SE is 50 dB or more: ○
SE is 30 or more and less than 50 dB: Δ
SE is less than 30 dB: ×

[Example 1]
Manganese acetate is used as a transesterification catalyst, phosphorous acid is used as a stabilizer, antimony trioxide is used as a polymerization catalyst, and 0.06% by weight of silicon oxide particles (average particle size: 1.8 μm) is used as a lubricant. The polyethylene terephthalate pellets of o-chlorophenol solvent) were dried, melted at a melting temperature of 280 to 300 ° C., and then extruded onto a rotary cooling drum having a surface temperature of 20 ° C. to obtain an unstretched film having a thickness of 520 μm.
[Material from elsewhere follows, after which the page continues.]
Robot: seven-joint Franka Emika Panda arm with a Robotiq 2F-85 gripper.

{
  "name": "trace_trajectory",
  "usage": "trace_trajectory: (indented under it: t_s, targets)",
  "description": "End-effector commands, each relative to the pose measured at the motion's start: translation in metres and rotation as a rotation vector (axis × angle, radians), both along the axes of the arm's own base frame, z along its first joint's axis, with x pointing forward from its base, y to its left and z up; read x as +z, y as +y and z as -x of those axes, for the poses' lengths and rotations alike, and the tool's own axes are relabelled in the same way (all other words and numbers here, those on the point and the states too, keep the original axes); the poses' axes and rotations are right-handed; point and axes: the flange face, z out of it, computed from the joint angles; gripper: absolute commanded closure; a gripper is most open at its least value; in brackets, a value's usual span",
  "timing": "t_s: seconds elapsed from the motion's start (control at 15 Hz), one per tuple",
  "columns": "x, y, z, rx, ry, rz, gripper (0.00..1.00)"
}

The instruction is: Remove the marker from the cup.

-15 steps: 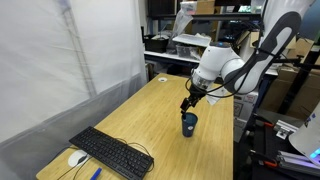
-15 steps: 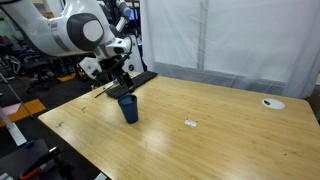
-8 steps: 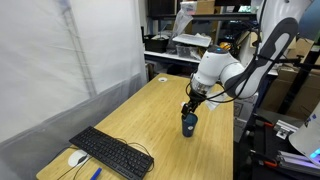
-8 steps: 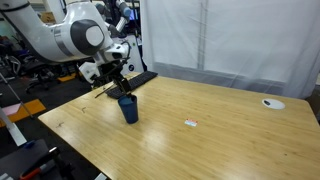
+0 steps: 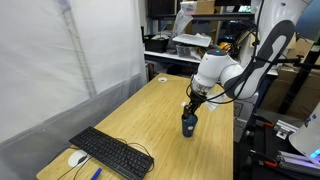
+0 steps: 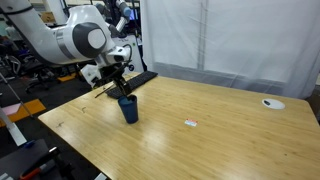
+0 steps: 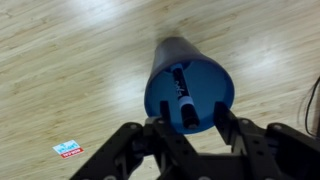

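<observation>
The dark blue cup [image 5: 189, 124] stands upright on the wooden table, near its edge on the robot's side; it also shows in an exterior view [image 6: 128, 108]. In the wrist view I look down into the cup [image 7: 205, 75]. A black marker [image 7: 181, 92] leans inside, its top end poking above the rim. My gripper [image 7: 192, 104] hangs straight over the cup [image 5: 190, 107] [image 6: 122, 90]. Its two fingers stand one on each side of the marker's top. The jaws are half closed, with a gap still showing beside the marker.
A black keyboard [image 5: 112, 153] and a white mouse [image 5: 77, 158] lie at one end of the table. A small red and white sticker [image 7: 68, 148] [image 6: 190, 123] lies on the wood near the cup. A white disc [image 6: 271, 103] sits far off.
The jaws have narrowed from wide open towards the marker's top. The hand has sunk slightly over the cup. The cup and marker have not moved.
</observation>
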Motion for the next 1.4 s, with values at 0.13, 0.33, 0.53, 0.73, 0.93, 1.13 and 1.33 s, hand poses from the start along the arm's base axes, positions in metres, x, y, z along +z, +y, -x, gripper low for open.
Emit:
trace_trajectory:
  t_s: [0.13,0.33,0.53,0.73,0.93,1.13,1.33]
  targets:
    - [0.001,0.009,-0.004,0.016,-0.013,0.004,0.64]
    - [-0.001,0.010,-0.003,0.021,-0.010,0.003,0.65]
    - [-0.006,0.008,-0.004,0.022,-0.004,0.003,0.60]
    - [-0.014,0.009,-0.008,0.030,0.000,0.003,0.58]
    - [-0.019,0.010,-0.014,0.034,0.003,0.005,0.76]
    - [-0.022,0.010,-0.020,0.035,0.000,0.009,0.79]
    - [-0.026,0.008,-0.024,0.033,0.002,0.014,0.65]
  The obtained unstretched film is preheated to a temperature of 75 ° C., then heated by an IR heater with a surface temperature of 800 ° C. from above 15 mm between low-speed and high-speed rolls, stretched 3.6 times in the machine direction, and rapidly cooled. Subsequently, the film was supplied to a transverse stretching machine and stretched 3.9 times in the transverse direction at a temperature of 120 ° C. The obtained biaxially oriented film was heat-set at a temperature of 230 ° C. for 5 seconds to obtain a heat-fixed biaxially oriented polyester film having a thickness of 38 μm.
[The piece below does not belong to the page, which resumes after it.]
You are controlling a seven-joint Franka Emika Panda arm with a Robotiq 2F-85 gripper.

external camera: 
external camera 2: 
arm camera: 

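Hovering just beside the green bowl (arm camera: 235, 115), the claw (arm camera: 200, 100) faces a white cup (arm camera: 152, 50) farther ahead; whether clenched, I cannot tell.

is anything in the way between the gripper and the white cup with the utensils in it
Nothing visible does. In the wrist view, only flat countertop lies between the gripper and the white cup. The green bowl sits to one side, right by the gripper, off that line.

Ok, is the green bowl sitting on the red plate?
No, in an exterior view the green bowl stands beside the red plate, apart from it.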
  On one side of the obtained stretched film, 100 parts by weight of a water-soluble acrylic resin, 2 parts by weight of 3-glycidoxypropyltrimethoxysilane, and carbon nanofibers (average diameter) produced as a conductive substance by a gas phase catalyst synthesis method. An aqueous paint (solid content concentration 70% by weight) mixed with 50 parts by weight (20 nm, length 0.1 to 10 μm) was applied in a mesh form by screen printing and dried at a temperature of 140 ° C. for 90 seconds to form a conductive layer. A net-like conductive layer having a thickness of 15 μm and a line width of 12 μm and a mesh of 100 was formed to obtain an electromagnetic wave shielding film.

[Example 2]
An ultraviolet curable acrylic resin was laminated on the surface of the conductive layer of the electromagnetic wave shielding film obtained in Example 1 so that the dried film had a thickness of 5 μm, and then irradiated with ultraviolet rays to form a hard coat layer on the surface of the conductive layer. The obtained film had excellent scratch resistance and good durability.

[Comparative Example 1]
In Example 1, it carried out similarly to Example 1 except not having formed the conductive layer.

[Comparative Example 2]
Example 1 was the same as Example 1 except that the thickness of the conductive layer was 20 μm and the line width was 100 μm.

[Comparative Example 3]
Example 1 was the same as Example 1 except that the thickness of the conductive layer was 1.2 μm and the line width was 1 μm.
The obtained results are summarized in Table 1.

  The electromagnetic wave shielding film of the present invention described above achieves both excellent transparency and electromagnetic wave shielding properties at the same time, so that it is particularly a display device such as an electronic device, a liquid crystal display (LCD) or a plasma display in a transparent opening. It can be suitably used as a front plate of a display screen of a panel (PDP).

Claims (4)

  An electromagnetic wave shielding film in which a conductive layer containing carbon nanotubes or carbon nanofibers in a binder resin is formed on at least one surface of a transparent thermoplastic resin film, and the visible light transmittance of the electromagnetic wave shielding film is 50 %, And an electromagnetic wave shielding characteristic in a frequency band of 80 to 2000 MHz is 30 dB or more.   The electromagnetic wave shielding film according to claim 1, wherein the conductive layer has a mesh or linear form.   The film for electromagnetic wave shielding according to claim 1 or 2, wherein the binder resin is a water-soluble resin or a water-dispersible resin.   The film for electromagnetic wave shielding according to claim 1, wherein the conductive layer is further formed using a silane coupling agent.